Heron promised.
Stemmy nodded, the tiny motion an exercise of
will. "… more …"
"What? What more?"
Stemmy's eyes locked onto Heron as he summed
up the very last of his reserves. "I don't want to be like that.
You'll see to it."
"Like that? Like what, Stemmy?"
He cocked his head to the left. "Like her ."
Heron looked over toward the little girl's
room but she was no longer inside. She was right next to him, her
eyes and nose focused on his living flesh. Her mouth opened and her
rotting teeth gleamed in the half light. Heron let out a cry and
toppled back and out of the chair. Somewhere an alarm was
blaring.
He came to with a start, finding himself on
the floor with the turned over chair next to him. There was no
alarm blaring in his ear but there was something, a long steady
whine. His heart was beating a mad rhythm in his chest and he had
to look at the girl's room just to be sure. If she'd been in her
regular position, he'd never have been able to see her from where
he was. But she'd moved. She was now pressed up against the glass,
looking directly at him. Her nose wasn't twitching anymore, as if
she no longer needed to smell him to know that he was food.

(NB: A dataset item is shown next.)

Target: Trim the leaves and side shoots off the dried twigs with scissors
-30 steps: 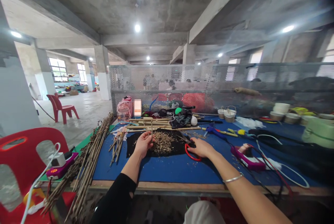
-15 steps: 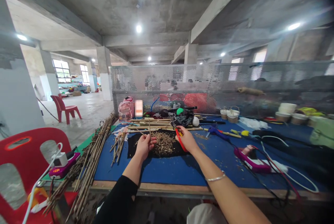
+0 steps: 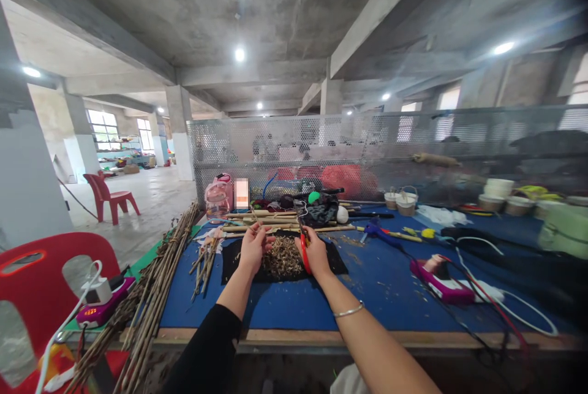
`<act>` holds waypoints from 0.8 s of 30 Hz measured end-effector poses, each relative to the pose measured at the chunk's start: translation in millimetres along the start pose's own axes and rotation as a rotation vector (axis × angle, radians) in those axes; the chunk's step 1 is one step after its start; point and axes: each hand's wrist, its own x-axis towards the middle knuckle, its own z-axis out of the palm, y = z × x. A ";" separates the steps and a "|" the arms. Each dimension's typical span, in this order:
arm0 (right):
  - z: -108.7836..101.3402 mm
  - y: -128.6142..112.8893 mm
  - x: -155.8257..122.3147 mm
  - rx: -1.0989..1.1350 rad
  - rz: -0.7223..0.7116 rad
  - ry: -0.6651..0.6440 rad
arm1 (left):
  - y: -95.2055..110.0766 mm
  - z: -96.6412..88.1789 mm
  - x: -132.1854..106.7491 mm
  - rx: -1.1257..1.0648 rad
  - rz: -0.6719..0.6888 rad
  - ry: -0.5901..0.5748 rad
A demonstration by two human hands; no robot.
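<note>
My left hand (image 3: 252, 249) is closed in a pinch on a thin twig (image 3: 257, 217), whose tip pokes up past the fingers. In my right hand (image 3: 318, 253) are red-handled pruning shears (image 3: 305, 252), fingers wrapped round the grips and dark blades pointing away from me. A gap separates the two hands. Between and below them, a heap of short cut twig pieces (image 3: 283, 259) lies on a black cloth (image 3: 337, 262). Left of the cloth is a small bunch of longer twigs (image 3: 205, 266).
A long bundle of sticks (image 3: 158, 284) overhangs the blue table (image 3: 275, 314) at left. Bamboo poles (image 3: 285, 230) lie behind the cloth. Purple power strips (image 3: 443, 284) with cords sit on both sides. White cups (image 3: 407, 203) stand at the back, before a perforated metal screen (image 3: 367, 149).
My right hand has come left and closer to my left hand, bringing the shears with it. The shears now point more straight ahead. The view has shifted slightly.
</note>
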 end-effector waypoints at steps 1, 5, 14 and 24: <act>-0.3 0.3 -0.5 -0.002 -0.001 0.010 | 0.5 1.8 1.9 0.019 -0.014 -0.018; 0.9 -1.3 -2.9 -0.017 -0.048 -0.001 | -8.6 -2.8 0.7 0.056 -0.067 -0.083; 13.0 -2.8 -9.3 -0.086 -0.085 -0.234 | -21.5 -18.7 -16.1 0.259 -0.136 -0.185; 11.5 -12.0 -16.0 -0.195 -0.128 -0.334 | -24.6 -15.0 -17.4 0.210 -0.126 -0.234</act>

Getting to his feet, he looked for the source
of the whine. Stemmy still lay in his bed, his IV stand next to him
and the monitor showing his flat line on the other side. There was
the source of the whine. Johan Stemmy had passed.
Heron had moments to make his decision. He
didn't have any idea how long it would take for Stemmy to pass from
death into undeath but he knew that his monitor would alert
Naughton and Luco. With the decision making power that had made him
an effective police officer, he hit the button that broke the seals
on the door and pushed his way into the room. Stemmy looked
peaceful in death. There was still some sweat glistening in his
hair and on his brow. Heron drew his gun, feeling silly aiming at a
corpse. But he didn't hesitate. Whether subconsciously or in
reality, he had made Stemmy a promise. He would never become one of
those things.
The gunshot was loud in the closed space.

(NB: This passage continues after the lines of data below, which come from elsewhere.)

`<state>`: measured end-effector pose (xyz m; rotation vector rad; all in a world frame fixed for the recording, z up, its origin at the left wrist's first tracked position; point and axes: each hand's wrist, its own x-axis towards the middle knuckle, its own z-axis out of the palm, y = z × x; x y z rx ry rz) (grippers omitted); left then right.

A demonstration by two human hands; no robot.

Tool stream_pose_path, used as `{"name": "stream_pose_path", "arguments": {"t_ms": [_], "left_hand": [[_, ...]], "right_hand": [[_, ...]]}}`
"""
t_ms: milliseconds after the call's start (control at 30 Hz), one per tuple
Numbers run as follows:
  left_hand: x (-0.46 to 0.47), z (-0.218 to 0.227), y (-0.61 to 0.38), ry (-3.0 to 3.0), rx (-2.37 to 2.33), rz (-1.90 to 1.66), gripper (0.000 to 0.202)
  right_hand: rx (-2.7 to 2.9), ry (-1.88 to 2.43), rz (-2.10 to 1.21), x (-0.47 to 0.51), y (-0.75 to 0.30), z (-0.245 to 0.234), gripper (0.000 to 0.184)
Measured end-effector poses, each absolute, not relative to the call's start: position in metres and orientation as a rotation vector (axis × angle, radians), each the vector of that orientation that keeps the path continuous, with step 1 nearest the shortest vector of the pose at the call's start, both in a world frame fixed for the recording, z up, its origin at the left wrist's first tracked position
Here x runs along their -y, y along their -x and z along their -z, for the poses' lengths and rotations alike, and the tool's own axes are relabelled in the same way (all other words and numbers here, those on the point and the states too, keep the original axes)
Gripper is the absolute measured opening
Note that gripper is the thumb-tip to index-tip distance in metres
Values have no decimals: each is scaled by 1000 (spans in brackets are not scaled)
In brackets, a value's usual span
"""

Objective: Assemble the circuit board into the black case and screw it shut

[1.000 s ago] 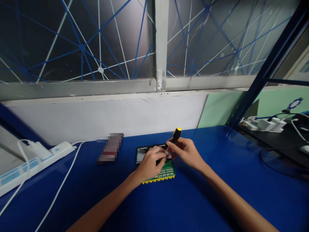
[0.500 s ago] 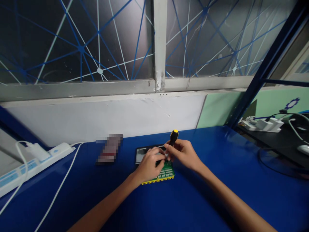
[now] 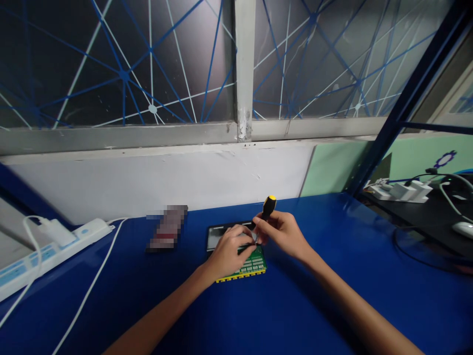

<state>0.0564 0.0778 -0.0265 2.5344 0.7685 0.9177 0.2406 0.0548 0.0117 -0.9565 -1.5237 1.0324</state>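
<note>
Blue tabletop (image 3: 288, 320) bears a green board (image 3: 255, 262), any lettering illegibly small.

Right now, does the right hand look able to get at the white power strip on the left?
Probably not easily: the right hand holds the screwdriver, and the left hand, over the green circuit board, is between it and the white power strip.

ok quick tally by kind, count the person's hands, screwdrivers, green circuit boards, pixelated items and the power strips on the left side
Hands: 2, the left hand and the right hand
Screwdriver: 1, in the right hand
Green circuit board: 1
Pixelated item: 1
White power strip on the left: 1
Total: 6
</note>
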Motion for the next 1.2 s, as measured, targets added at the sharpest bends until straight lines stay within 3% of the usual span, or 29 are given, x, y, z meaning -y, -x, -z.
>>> {"name": "stream_pose_path", "arguments": {"t_ms": [433,633,833,1033,1200], "left_hand": [[-55,21,-82,-2683,-893,-799,13],[-52,19,-87,-2722,-921,-784,33],[-62,7,-66,-2687,-936,-874,37],[-45,7,-20,-2603,-972,-1008,27],[-30,18,3,-2633,-973,-894,30]], "right_hand": [[1228,963,-659,-52,-260,-34,25],[1240,967,-645,-53,-258,-33,25],[1299,977,-719,-51,-255,-33,27],[1404,888,-977,-40,-233,-27,23],[1581,884,-1059,-29,-206,-14,27]]}}
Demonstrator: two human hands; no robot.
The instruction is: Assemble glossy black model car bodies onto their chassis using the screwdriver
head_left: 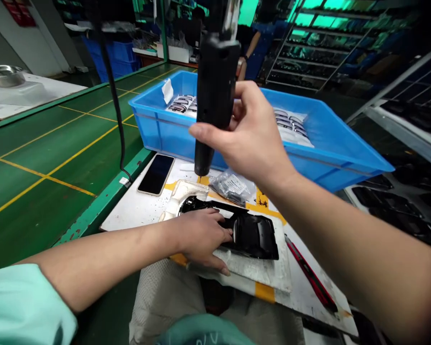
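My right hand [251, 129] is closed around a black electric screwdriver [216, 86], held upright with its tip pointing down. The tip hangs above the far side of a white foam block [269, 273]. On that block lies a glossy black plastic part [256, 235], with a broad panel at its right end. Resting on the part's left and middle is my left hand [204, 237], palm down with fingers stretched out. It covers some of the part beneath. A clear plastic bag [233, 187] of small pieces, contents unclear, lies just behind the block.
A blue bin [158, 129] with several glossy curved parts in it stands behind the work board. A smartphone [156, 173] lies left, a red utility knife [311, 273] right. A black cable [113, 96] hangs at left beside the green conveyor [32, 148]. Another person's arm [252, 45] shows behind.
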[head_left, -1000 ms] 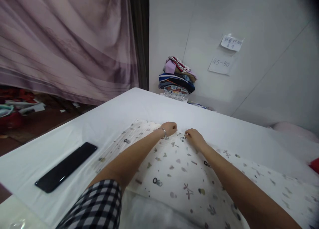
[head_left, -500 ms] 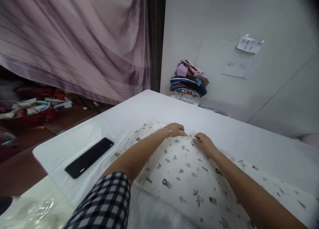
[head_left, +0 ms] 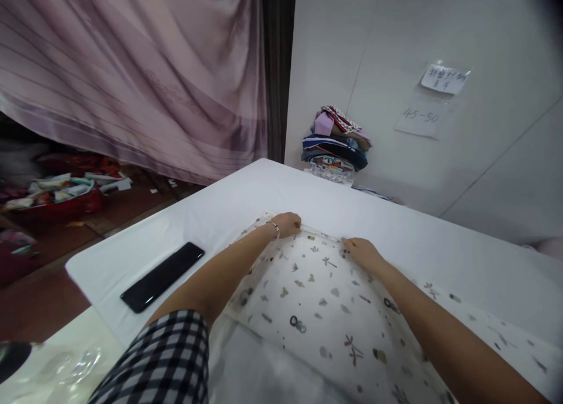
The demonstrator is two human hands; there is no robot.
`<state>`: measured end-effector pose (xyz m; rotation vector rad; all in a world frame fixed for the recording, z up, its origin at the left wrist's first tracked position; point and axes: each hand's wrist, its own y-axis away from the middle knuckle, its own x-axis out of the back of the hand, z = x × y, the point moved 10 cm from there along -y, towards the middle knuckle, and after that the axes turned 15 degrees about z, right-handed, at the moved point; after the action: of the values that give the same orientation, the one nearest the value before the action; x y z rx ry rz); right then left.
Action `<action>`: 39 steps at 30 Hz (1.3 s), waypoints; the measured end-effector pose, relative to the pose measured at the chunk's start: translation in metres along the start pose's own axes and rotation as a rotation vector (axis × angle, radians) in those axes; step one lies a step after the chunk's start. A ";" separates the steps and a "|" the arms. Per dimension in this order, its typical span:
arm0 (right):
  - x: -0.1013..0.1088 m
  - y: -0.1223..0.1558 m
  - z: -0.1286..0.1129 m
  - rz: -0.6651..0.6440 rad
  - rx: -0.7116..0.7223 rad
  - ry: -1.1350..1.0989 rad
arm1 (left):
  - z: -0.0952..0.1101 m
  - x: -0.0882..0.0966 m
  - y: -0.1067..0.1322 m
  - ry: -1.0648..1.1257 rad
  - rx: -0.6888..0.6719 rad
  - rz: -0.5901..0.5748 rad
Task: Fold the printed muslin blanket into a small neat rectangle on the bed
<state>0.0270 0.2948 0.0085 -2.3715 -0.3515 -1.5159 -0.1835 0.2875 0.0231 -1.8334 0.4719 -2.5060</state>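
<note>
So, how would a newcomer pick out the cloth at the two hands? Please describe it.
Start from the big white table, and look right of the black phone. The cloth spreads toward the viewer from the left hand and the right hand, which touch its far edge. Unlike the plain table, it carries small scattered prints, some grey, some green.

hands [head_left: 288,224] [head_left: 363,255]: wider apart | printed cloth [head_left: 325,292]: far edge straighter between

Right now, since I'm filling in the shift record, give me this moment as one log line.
left hand: grips far edge of printed cloth | right hand: grips same edge | black phone: on white table, left of printed cloth
</note>
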 end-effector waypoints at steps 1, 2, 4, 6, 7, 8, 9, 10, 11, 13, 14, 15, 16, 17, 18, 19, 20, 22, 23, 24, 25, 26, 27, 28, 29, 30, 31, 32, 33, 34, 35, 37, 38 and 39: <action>-0.001 -0.001 0.001 -0.004 -0.001 0.015 | 0.000 -0.001 0.001 -0.006 -0.006 -0.004; -0.002 -0.002 0.001 -0.006 0.007 0.026 | -0.001 -0.001 0.002 -0.015 -0.009 -0.006; -0.003 -0.003 0.001 -0.005 0.029 0.039 | -0.002 0.000 0.002 -0.039 -0.007 -0.002; -0.004 -0.003 0.002 0.000 0.037 0.046 | -0.002 0.003 0.002 -0.060 -0.004 0.007; -0.005 -0.002 0.002 0.003 0.042 0.043 | -0.002 0.005 0.002 -0.066 -0.004 0.011; -0.005 -0.002 0.002 0.009 0.045 0.036 | -0.002 0.008 0.002 -0.069 -0.005 0.012; -0.005 -0.002 0.003 0.015 0.045 0.023 | -0.002 0.011 0.003 -0.070 -0.007 0.012; -0.005 -0.001 0.004 0.021 0.043 0.007 | -0.003 0.013 0.004 -0.069 -0.007 0.010; -0.005 -0.001 0.005 0.028 0.035 -0.011 | -0.004 0.016 0.005 -0.068 -0.003 0.006; -0.004 -0.002 0.009 0.036 0.007 -0.040 | -0.009 0.020 0.008 -0.071 0.016 -0.011; -0.004 -0.002 0.010 0.037 -0.007 -0.045 | -0.013 0.021 0.009 -0.075 0.031 -0.023; -0.005 -0.002 0.011 0.035 -0.018 -0.042 | -0.017 0.021 0.010 -0.081 0.049 -0.038; -0.005 -0.002 0.011 0.031 -0.024 -0.033 | -0.022 0.020 0.010 -0.087 0.071 -0.055; -0.005 -0.003 0.010 0.028 -0.024 -0.022 | -0.027 0.018 0.010 -0.093 0.095 -0.071; -0.005 -0.003 0.008 0.025 -0.022 -0.012 | -0.032 0.016 0.009 -0.099 0.121 -0.087; -0.004 -0.003 0.007 0.024 -0.022 -0.004 | -0.037 0.013 0.008 -0.104 0.148 -0.100; -0.004 -0.003 0.006 0.021 -0.025 0.002 | -0.042 0.011 0.006 -0.109 0.175 -0.109; -0.002 -0.002 0.006 0.015 -0.032 0.021 | -0.048 0.006 0.001 -0.115 0.221 -0.115; -0.001 -0.002 0.006 0.010 -0.035 0.037 | -0.050 0.005 -0.001 -0.117 0.239 -0.115; -0.001 -0.002 0.006 0.009 -0.031 0.053 | -0.052 0.004 -0.003 -0.119 0.255 -0.113; 0.001 -0.002 0.007 0.011 -0.023 0.067 | -0.054 0.005 -0.005 -0.123 0.269 -0.112; 0.002 -0.003 0.007 0.015 -0.015 0.080 | -0.057 0.006 -0.006 -0.127 0.282 -0.111; 0.002 -0.003 0.008 0.017 -0.011 0.090 | -0.060 0.008 -0.006 -0.133 0.296 -0.109; 0.002 -0.003 0.010 0.017 -0.009 0.095 | -0.064 0.010 -0.005 -0.140 0.312 -0.106; 0.002 -0.003 0.011 0.018 -0.009 0.092 | -0.069 0.014 -0.003 -0.146 0.330 -0.100; 0.001 -0.003 0.012 0.019 -0.011 0.084 | -0.076 0.018 -0.001 -0.150 0.352 -0.092; 0.001 -0.003 0.013 0.021 -0.013 0.073 | -0.083 0.022 0.002 -0.152 0.375 -0.083; 0.000 -0.003 0.013 0.025 -0.011 0.059 | -0.091 0.026 0.006 -0.151 0.400 -0.073; 0.000 -0.002 0.013 0.028 -0.006 0.049 | -0.099 0.030 0.010 -0.148 0.424 -0.062; 0.000 -0.002 0.012 0.028 0.000 0.042 | -0.107 0.033 0.014 -0.144 0.445 -0.050; 0.000 -0.001 0.012 0.022 0.005 0.041 | -0.114 0.036 0.018 -0.137 0.464 -0.038; 0.000 0.000 0.013 0.001 0.005 0.049 | -0.127 0.041 0.024 -0.120 0.497 -0.012; 0.001 0.000 0.014 -0.011 -0.001 0.054 | -0.132 0.042 0.027 -0.111 0.515 0.002; 0.001 0.000 0.017 -0.025 -0.012 0.058 | -0.136 0.042 0.030 -0.104 0.534 0.017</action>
<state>0.0419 0.3010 0.0027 -2.3348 -0.3615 -1.5984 -0.3290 0.2838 0.0180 -1.7110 -0.1736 -2.2129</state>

Stemmy's head jerked to the side and his body twitched once as the
bullet entered his brain, protecting him from the fate that had so
terrified him in his last moments. The echo had not left the
chamber when it was joined by an exasperated gasp from Denise
Luco.
Naughton came in behind her, much more calm,
as if he'd known all along that this would happen.
"Damn you! I needed to observe a subject
turning."
"He's not a subject," Heron said with far
less venom than he felt.
There was a moment of silence, but not for
Stemmy. Everyone just breathed, Heron and Luco each trying to stare
down the other. Under the circumstances, Luco never stood a
chance.
"You'd better put that thing in a
stronger cage," Heron said, jerking a thumb toward the other room.
"And put a guard on it."
Naughton didn't say anything at first, seeing
just how unnerved Heron was. "You'll go talk to Eileen?" he finally
asked.
Calming down at the very relevant question,
Heron nodded. Neither Naughton nor Luco even mentioned the results
of his blood test. He supposed it really had been just a
formality.
"Go home after that."
Heron picked up his phone from the
nightstand, spared a glance for Luco, and left the room.
***
IT had taken Stemmy a long time to die
and Heron, much to his own shame, had slept through most of it. The
memory of those last moments still pulled at him. He could see
Stemmy, clear as day, his body pressed up against the glass as he
dictated his final wishes. And then there was the girl…the monster . She was right there and then she wasn't. Heron knew
it was dream, the whole of it. Stemmy couldn't have picked up his
IV and gotten back into bed so quickly. Not in his condition. And
the thing . It would never have just gone back into its cage.